Love is the nostalgia for the half of ourselves we have lost.
— Milan Kundera
Together begins from a simple premise — the crisis of a couple who have lost themselves in one another — and turns it into a body horror that attempts to become an existential reflection. The Platonic myth of the androgynous, with its vision of two halves once united and later separated, appears not as ornament, but as an underground current that fuels the mutation of identity, of love, of pain.
The narrative tension grows: at first lightly, in everyday gestures (the marriage proposal, the misunderstandings), then centrifugally, in body horror that goes beyond visual effect, seeking the materialization of the couple’s trauma. The third act, however, reveals certain limits in its symbolic depth: some mythological and cultic explanations appear rushed, almost imposed, as if to justify the strangest metamorphoses.
The Platonic myth of the androgynous — as Plato recounts in the Symposium: the human being originally double, split by Zeus, forever seeking its half to be complete — is evoked in the film through concrete images: separation, searching, painful fusion. But Together does not idealize union: this is no paradisiacal reunion, but a lacerating merging, with boundaries becoming prisons, identities dissolving into one another in ways that are often inhuman.
The attempt is to reframe the romantic idea so cherished by the Platonic myth: that of the soulmate, the missing half — inviting us to see it not as consolation, but as challenge.
This is not simply a horror film about a couple physically merging, but an existential experiment on what it means to try to complete oneself in the other — and what happens when that yearning is not a symbol of happiness, but a fragile, often tormented ground.
It asks: what if our “other half” is not a comfort, but a distorted reflection, a burden, an obsession?
In this sense, the film becomes a meditation on existence: what does it mean to be “us” when the other inside us is also the site of horror? Pain becomes consubstantial with love, because to love often means to lose oneself. And this loss — through the metaphor of bodily mutation — becomes visible, horrid, yet necessary to interrogate what kind of relationship we are willing to tolerate, to nurture, to dream of.
And yet, while the premise is evocative and the intentions openly ambitious, the result remains contradictory. Shanks tries to merge the register of body horror with dark comedy, couple’s drama with reflection, but the whole doesn’t hold. The screenplay, which aims to carry tension, symbolism, and introspection, too often slips into superficialities and narrative shortcuts: crucial transitions are resolved hastily, mythological explanations seem pasted on rather than internalized, and the story proceeds in unconvincing leaps.

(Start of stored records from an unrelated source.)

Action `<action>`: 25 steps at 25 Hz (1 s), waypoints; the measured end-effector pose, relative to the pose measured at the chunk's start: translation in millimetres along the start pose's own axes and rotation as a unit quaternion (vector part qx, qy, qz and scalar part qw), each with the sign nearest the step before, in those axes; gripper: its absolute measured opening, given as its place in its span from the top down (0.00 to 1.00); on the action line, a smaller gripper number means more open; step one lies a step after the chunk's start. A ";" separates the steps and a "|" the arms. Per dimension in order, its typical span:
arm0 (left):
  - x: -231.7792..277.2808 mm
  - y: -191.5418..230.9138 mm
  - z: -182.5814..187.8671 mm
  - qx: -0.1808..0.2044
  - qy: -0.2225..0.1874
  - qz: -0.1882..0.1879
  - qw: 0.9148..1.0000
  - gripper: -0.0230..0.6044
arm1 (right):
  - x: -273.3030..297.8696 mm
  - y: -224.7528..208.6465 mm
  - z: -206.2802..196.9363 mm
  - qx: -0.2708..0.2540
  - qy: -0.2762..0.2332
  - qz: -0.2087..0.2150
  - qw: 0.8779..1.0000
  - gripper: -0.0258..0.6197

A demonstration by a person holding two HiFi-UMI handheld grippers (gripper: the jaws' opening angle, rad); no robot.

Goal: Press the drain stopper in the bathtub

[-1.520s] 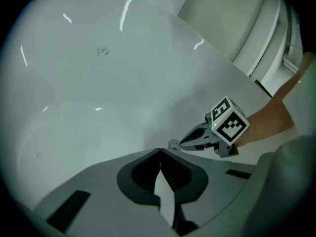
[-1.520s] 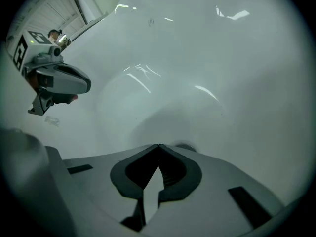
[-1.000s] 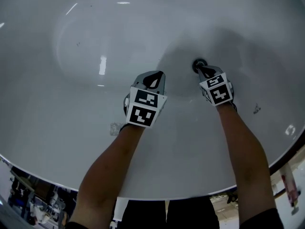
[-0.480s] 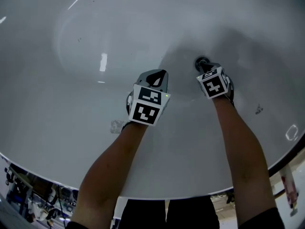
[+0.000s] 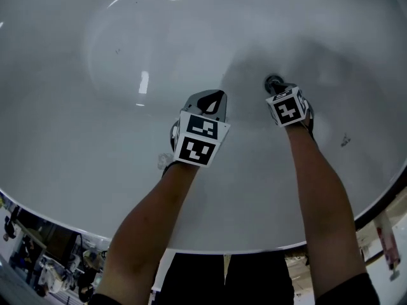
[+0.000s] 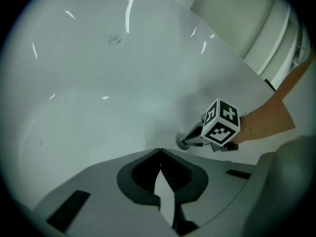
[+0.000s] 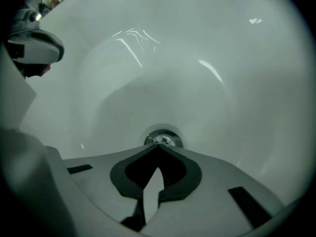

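Note:
A round chrome drain stopper [image 5: 273, 82] [image 7: 163, 138] [image 6: 183, 142] sits at the bottom of the white bathtub [image 5: 95, 138]. My right gripper [image 5: 277, 89] [image 7: 159, 143] is shut, and its closed tips rest on the near edge of the stopper. In the left gripper view the right gripper [image 6: 190, 139] slants down onto the stopper, marker cube behind it. My left gripper [image 5: 216, 95] [image 6: 159, 150] is shut with nothing in it and hovers over bare tub floor, left of the drain.
The tub's walls curve up on all sides, and its rim [image 5: 210, 250] runs across the bottom of the head view. A small dark mark [image 5: 344, 141] lies on the tub wall at the right. A second white fixture [image 6: 247, 19] stands beyond the tub.
My right gripper has moved slightly forward, so its tips now cover more of the stopper. The left gripper drifted a little right and stayed shut.

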State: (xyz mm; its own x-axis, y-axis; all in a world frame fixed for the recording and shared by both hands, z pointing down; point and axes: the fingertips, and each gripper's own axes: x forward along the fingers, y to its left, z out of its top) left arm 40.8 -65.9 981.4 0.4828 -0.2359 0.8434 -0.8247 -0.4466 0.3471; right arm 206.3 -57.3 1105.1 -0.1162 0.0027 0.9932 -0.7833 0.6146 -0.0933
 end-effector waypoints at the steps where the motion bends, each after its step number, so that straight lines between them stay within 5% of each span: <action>1: -9.3 0.9 2.4 -0.001 0.001 0.000 1.000 0.94 | -8.5 2.1 1.8 0.002 -0.001 -0.003 1.000 0.94; 9: -114.2 -12.6 38.4 -0.031 -0.019 0.006 0.999 0.94 | -123.6 43.4 13.5 0.040 -0.049 0.018 0.998 0.94; 20: -345.6 -66.5 107.9 -0.044 -0.079 0.008 0.996 0.94 | -388.6 125.2 43.0 0.114 -0.162 0.023 0.980 0.94; 25: -431.0 -104.1 134.7 -0.033 -0.111 0.002 0.993 0.94 | -491.3 174.5 42.4 0.076 -0.194 0.031 0.978 0.94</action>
State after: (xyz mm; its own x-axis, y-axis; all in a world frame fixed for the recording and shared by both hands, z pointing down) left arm -41.8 -34.0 526.6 0.5258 -0.4259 0.7363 -0.8412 -0.3884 0.3761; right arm 100.8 15.1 597.8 -0.3660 -0.2811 0.8871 -0.8460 0.4976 -0.1914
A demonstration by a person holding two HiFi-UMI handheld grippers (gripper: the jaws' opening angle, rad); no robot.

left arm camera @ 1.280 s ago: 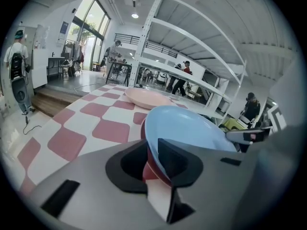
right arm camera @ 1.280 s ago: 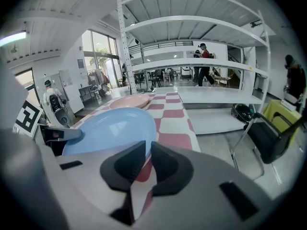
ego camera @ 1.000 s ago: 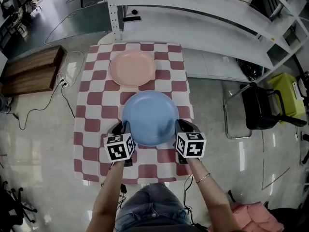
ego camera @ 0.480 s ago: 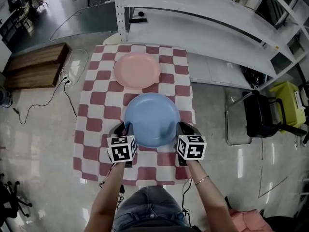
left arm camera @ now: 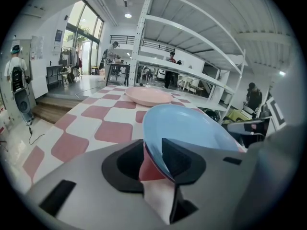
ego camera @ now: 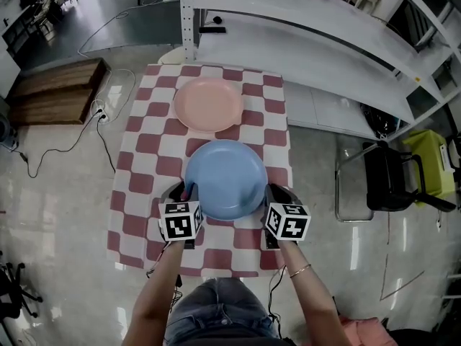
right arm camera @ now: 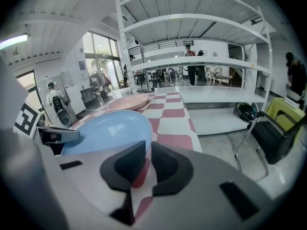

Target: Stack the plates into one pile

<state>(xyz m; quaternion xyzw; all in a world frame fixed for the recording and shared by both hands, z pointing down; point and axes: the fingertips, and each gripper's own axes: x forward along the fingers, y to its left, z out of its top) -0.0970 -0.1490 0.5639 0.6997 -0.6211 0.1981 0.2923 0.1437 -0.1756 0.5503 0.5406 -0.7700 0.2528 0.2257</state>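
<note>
Round light-blue plastic plate (ego camera: 225, 179) sits over near half of red-white checked table (ego camera: 144, 150), betw. both grippers. Left gripper (ego camera: 182, 192) jaws are opening w/ plate's left rim between them (gap on one side). Right gripper (ego camera: 271, 193) jaws are clamped on right rim. Round pink plate (ego camera: 208, 104) lies flat farther back, apart from blue one.

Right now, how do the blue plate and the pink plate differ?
The blue plate sits nearer the person; the pink plate lies farther away. The blue plate's rim is between the jaws of the right gripper, which clamps it, and the left gripper, whose jaws are opening; the pink plate is untouched. Both are round and plain.
</note>
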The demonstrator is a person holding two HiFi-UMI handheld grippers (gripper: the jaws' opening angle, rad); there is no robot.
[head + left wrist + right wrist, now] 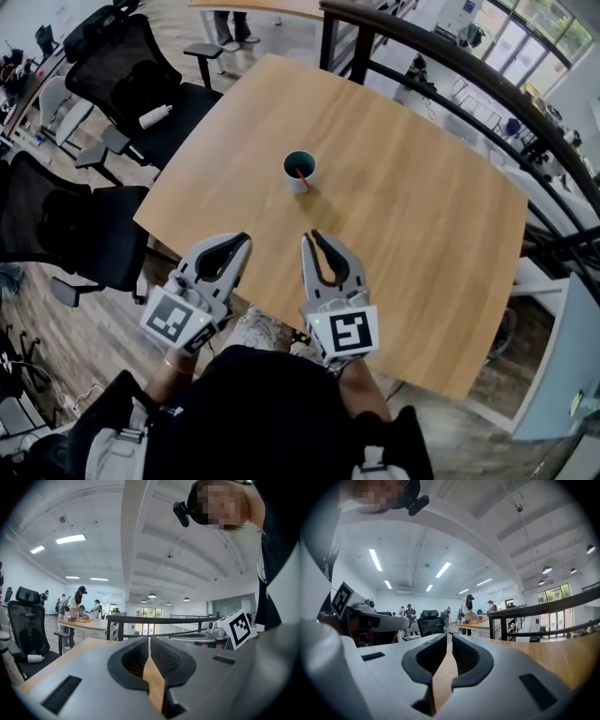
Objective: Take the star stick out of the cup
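Note:
A small white cup point(299, 172) with a teal inside stands near the middle of the wooden table point(422, 216). A thin red stick point(301, 175) leans in it; its star end does not show. My left gripper point(243, 240) and right gripper point(311, 236) hover side by side over the table's near edge, well short of the cup. Both are shut with nothing between the jaws. In the left gripper view the left gripper point(149, 640) points level across the room, and so does the right gripper point(449, 637) in its own view. Neither gripper view shows the cup.
Two black office chairs point(141, 94) point(70, 225) stand left of the table, one with a white bottle point(155, 116) on its seat. A black railing point(469, 80) runs along the far right side. Several people stand at a distant table point(79, 620).

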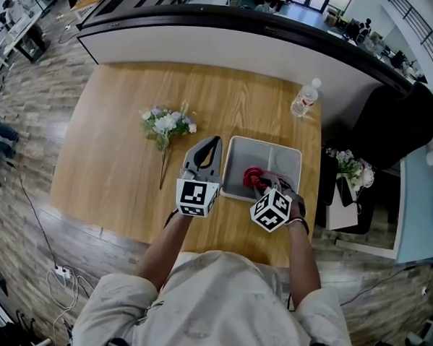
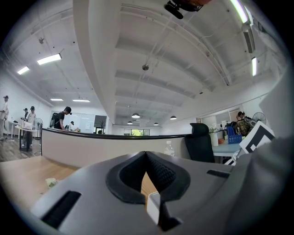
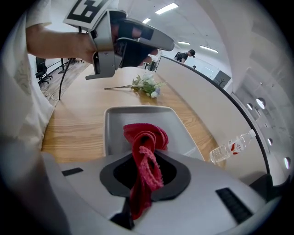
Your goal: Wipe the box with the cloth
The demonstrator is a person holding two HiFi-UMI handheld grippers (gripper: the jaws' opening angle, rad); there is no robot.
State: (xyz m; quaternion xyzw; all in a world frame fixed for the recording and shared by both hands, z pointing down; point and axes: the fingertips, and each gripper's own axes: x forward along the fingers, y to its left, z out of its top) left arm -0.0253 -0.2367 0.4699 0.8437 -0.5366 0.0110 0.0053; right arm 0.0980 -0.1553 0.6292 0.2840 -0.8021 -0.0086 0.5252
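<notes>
— What is the head view showing?
— A gray box (image 1: 284, 159) is lying near the right edge of the wooden surface (image 1: 116, 156). Flowers (image 1: 167, 124) are lying left of it, and a bottle (image 1: 304, 99) is lying at the far right corner. The left gripper (image 1: 217, 141) is pointing along the box's left wall. The right gripper (image 1: 265, 181) is holding a red cloth (image 1: 253, 177) inside the box's near end.
— And the left gripper view?
— Its fingers (image 2: 161, 173) are pressing together on nothing.
— The right gripper view?
— Its fingers (image 3: 177, 176) are pinching the cloth, which is bunching over the box floor.
</notes>
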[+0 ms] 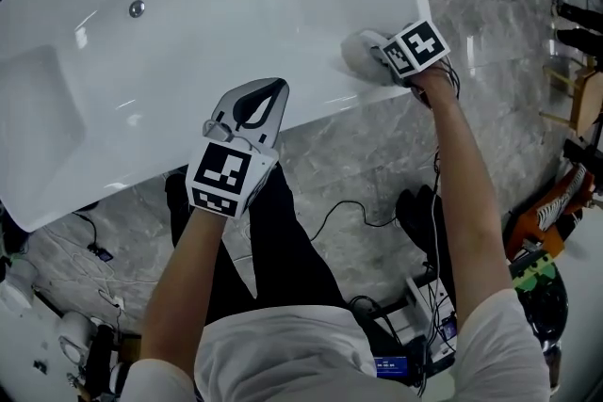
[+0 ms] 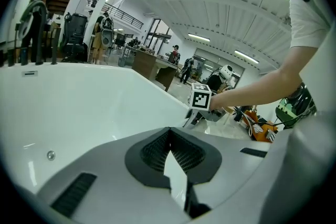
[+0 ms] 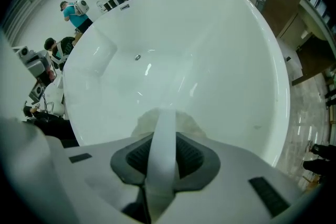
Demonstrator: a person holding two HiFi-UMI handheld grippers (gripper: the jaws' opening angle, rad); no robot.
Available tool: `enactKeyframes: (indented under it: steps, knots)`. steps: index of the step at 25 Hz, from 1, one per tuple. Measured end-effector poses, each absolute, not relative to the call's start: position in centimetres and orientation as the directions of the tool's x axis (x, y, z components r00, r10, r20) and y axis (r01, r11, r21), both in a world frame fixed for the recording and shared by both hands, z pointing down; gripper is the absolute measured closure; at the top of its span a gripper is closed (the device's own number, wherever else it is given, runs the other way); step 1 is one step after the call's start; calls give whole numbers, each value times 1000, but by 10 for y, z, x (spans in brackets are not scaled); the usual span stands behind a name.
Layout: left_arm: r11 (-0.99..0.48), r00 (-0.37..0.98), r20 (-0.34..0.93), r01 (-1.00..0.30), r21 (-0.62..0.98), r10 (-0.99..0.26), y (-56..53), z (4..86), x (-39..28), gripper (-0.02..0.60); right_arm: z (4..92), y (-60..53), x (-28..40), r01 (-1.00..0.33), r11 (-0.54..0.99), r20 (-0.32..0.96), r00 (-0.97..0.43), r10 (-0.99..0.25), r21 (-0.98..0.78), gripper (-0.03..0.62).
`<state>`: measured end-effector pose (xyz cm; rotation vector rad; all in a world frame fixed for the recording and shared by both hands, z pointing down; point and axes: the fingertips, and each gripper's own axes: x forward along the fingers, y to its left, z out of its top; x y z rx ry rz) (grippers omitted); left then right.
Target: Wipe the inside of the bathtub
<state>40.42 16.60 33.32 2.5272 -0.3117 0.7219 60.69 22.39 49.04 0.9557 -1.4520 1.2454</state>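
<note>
Right gripper [image 3: 164,136] is clamped on the white strap [image 3: 161,113] of a pale pad [image 3: 139,126], which is pressed to the bathtub [image 3: 210,60] wall just past its fingertips. Left gripper [image 2: 170,131] is pinched closed and empty, with the bathtub rim under its fingers.

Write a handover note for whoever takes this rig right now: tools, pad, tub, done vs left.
Left tool: shut, nothing in it, held above the near rim of the bathtub.
Right tool: shut on the white strap of a pale wiping pad. The pad is at the inner edge of the near rim, on the person's right.
Done: cannot tell. The tub is evenly white and glossy, with no streaks or foam marking wiped areas.
Left: probably the whole interior. Sweep the pad down the wall and across the floor toward the round metal fitting.
</note>
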Motion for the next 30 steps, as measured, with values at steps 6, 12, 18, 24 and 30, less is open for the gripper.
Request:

The performances by Alison Brie and Dave Franco, though generous, cannot fully compensate for these weaknesses: the weariness and disillusionment of their characters never turn into true emotional depth, but remain on the surface, as acted signs rather than incarnated ones. The chemistry between the two, on which the film ought to rest, feels weak, and ends up accentuating the impression that their story is less tragic than caricatured.
The plot alternates between moments of slow build-up and abrupt swerves into the grotesque and the unintentionally ridiculous. What should have been a genre hybrid turns into a constant oscillation that confuses rather than stimulates: one feels the film chasing a “cultured” ambition, a desire to converse with both Plato and Cronenberg’s horror in the same breath — but the result remains wishful, closer to aesthetic self-indulgence than genuine thought-work.
The conclusions, too, fail to convince: the attempt to give theoretical form to the protagonists’ lived experience collapses into a hasty, almost imposed closure that dismantles the allegorical framework built up to that point. Instead of leaving the viewer with a fertile unease, with an open-ended questioning, Together leaves the aftertaste of an unfinished exercise that disguises a mainstream, domesticated, even accommodating narrative dynamic under the guise of philosophy.
Still, ultimately, the film does attempt something important: to reflect on identity and alterity, on freedom and dependence, on how much of love is the desire for unity and how much is the fear of losing oneself. If Plato dreamed of union as perfection, Shanks presents union as trial: moral trial, physical trial, philosophical trial. And it is painful, often horrifying, but necessary to understand where the boundary lies — if it exists — between loving and becoming the other’s shadow.
I am what I am: a little of what I was, not yet what I will be, a fragment of what I long to become.